→ What this task involves: The answer is every line of the records that holds the word "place", copied in full.

→ Supplied records:
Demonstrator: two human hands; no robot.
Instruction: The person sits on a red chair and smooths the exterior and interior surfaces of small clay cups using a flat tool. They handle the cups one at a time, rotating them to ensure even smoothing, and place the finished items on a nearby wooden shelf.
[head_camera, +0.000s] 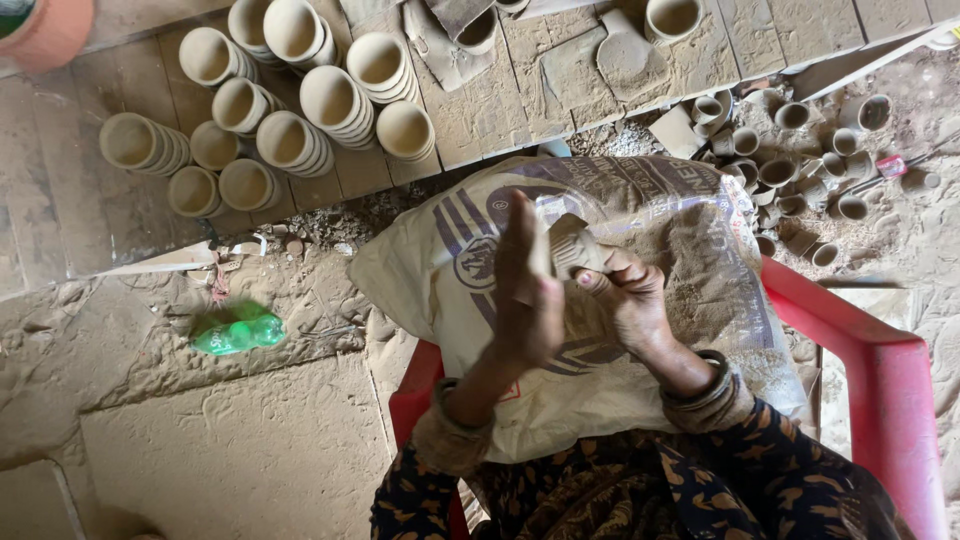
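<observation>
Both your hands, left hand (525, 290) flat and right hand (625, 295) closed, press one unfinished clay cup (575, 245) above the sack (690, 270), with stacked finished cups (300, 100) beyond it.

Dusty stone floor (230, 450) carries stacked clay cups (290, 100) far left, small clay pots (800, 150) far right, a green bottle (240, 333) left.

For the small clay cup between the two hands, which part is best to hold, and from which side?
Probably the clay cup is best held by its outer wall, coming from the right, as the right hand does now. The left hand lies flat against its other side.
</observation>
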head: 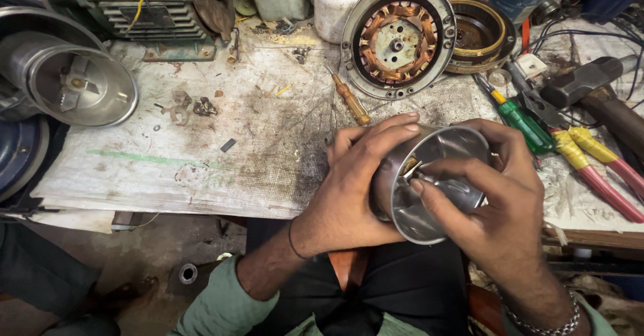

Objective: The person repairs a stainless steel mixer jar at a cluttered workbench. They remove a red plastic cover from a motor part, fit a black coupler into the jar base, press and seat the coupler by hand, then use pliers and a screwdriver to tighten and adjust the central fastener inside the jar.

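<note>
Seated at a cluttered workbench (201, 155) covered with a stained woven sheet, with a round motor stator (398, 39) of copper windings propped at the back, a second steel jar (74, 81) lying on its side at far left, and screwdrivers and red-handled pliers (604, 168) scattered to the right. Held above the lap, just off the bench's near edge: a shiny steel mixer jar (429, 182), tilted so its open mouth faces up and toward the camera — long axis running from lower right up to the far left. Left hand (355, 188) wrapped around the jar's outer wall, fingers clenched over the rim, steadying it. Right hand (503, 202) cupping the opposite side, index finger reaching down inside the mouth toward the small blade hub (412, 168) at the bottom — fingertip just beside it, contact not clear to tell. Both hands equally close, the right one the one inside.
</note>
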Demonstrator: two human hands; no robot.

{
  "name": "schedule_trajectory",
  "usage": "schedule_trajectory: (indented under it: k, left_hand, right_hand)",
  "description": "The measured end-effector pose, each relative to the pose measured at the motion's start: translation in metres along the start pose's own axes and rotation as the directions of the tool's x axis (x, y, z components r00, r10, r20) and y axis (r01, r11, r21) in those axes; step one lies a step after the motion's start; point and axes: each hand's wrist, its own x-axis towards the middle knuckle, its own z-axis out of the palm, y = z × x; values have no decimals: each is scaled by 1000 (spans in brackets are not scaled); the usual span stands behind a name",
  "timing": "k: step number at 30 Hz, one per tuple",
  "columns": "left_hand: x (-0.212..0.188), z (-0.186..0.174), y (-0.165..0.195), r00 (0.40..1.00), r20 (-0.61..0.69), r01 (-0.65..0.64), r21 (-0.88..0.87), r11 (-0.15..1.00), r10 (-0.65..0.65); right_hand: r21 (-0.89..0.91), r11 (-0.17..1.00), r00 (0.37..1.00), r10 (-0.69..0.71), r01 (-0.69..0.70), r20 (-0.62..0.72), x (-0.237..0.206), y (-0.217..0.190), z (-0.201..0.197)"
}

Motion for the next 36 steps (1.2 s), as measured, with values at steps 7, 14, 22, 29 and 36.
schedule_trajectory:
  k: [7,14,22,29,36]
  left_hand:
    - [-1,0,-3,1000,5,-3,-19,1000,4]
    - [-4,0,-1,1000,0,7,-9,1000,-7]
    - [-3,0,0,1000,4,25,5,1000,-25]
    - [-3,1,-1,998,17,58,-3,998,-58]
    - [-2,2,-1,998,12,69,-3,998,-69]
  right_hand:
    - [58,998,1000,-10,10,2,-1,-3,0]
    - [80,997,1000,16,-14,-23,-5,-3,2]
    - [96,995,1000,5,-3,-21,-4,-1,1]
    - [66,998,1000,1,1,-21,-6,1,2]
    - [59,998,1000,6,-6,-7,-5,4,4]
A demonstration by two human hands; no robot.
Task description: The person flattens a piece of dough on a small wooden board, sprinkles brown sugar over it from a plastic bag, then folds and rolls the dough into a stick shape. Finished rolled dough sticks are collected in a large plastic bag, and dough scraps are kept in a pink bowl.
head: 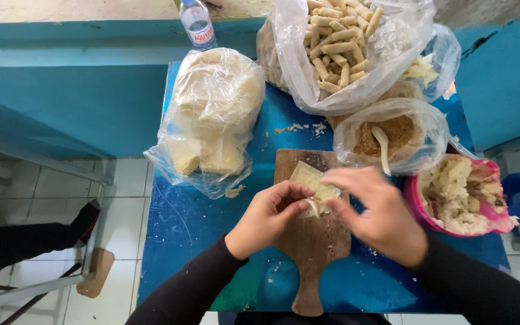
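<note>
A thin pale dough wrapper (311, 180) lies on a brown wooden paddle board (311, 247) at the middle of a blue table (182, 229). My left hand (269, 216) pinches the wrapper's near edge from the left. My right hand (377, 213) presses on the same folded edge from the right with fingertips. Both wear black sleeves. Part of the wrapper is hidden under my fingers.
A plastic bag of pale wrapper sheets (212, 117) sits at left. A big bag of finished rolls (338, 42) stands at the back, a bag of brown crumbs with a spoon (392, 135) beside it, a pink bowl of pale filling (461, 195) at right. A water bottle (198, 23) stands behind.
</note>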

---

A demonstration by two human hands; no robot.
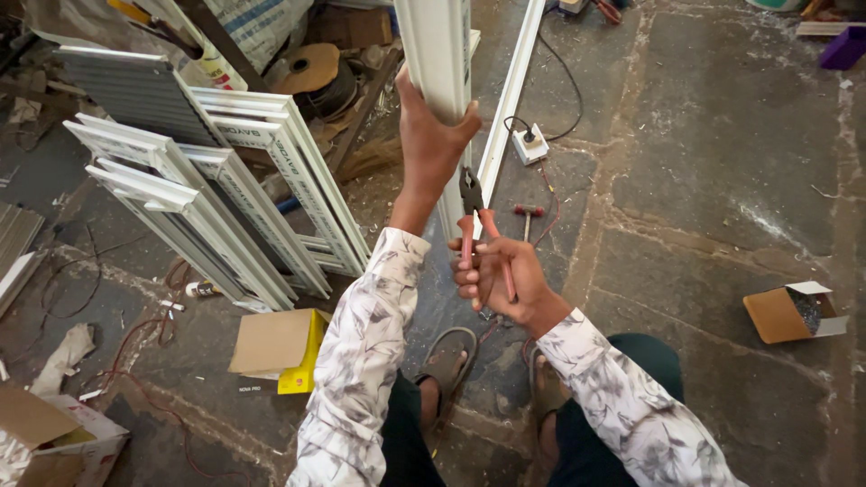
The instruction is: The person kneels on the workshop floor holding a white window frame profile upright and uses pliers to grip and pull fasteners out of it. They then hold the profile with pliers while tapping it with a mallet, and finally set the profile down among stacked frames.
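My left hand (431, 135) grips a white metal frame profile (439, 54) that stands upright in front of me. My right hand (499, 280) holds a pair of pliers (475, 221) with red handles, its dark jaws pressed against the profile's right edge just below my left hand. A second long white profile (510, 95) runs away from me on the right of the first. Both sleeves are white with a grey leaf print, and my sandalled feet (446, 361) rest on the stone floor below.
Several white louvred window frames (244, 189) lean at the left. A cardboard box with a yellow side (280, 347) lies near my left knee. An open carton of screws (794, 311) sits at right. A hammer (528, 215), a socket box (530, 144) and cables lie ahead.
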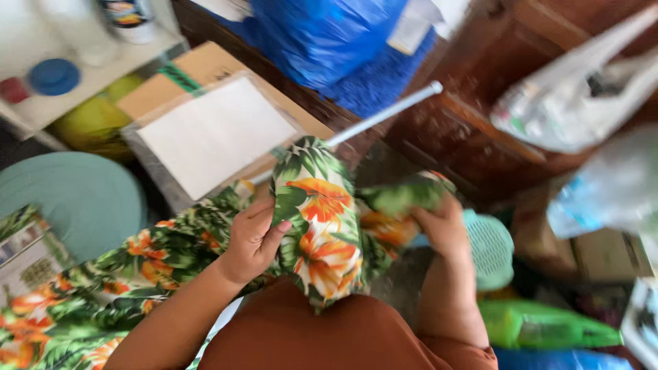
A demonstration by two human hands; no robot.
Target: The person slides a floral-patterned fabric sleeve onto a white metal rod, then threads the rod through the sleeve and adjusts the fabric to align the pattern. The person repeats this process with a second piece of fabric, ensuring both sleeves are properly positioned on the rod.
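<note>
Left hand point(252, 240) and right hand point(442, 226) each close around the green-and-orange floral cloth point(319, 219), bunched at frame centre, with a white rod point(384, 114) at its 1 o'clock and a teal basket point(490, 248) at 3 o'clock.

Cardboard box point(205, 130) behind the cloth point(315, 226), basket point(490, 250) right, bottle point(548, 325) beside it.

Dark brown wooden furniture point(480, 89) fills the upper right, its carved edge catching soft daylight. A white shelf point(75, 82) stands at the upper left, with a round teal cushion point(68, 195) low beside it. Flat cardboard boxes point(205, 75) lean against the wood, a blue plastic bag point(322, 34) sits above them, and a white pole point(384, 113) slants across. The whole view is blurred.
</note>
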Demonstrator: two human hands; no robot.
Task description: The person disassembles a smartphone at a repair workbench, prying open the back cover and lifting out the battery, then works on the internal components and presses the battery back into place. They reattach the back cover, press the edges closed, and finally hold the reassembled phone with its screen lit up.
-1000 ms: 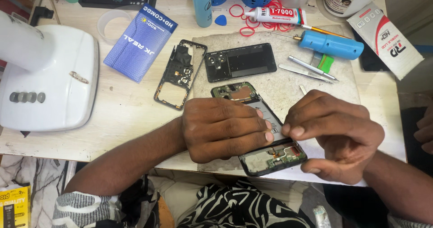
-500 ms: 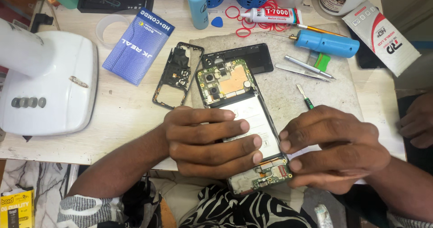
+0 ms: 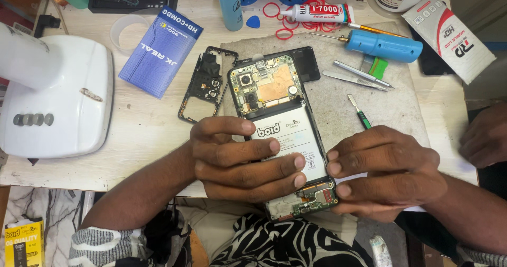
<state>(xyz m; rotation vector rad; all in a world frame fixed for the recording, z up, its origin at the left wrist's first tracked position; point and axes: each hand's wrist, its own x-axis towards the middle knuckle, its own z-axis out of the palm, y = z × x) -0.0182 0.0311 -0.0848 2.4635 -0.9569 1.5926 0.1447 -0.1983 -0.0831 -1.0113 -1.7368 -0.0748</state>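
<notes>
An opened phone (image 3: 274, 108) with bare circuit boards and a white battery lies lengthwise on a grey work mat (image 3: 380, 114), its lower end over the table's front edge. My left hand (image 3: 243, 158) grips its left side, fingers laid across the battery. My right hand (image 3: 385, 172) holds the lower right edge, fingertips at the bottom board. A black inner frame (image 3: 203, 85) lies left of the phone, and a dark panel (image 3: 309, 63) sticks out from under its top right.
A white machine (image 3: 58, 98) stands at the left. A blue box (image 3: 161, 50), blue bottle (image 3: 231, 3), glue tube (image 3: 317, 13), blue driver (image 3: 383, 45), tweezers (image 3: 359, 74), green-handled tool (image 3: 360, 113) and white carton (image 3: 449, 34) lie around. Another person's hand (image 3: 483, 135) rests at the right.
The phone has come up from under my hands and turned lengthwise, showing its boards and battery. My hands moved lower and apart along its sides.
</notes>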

→ Completed exercise:
Instruction: The person sits on a red chair and smooths the exterior and interior surfaces of small clay cups using a flat tool. They handle the cups one at a time, rotating them to ensure even smoothing, and place the finished items on a nearby wooden shelf.
Task description: The person disassembles a smartphone at a repair workbench, prying open the back cover and lifting out the battery, then works on the internal components and presses the battery back into place. They reattach the back cover, press the edges closed, and finally hold the reassembled phone with its screen lit up.

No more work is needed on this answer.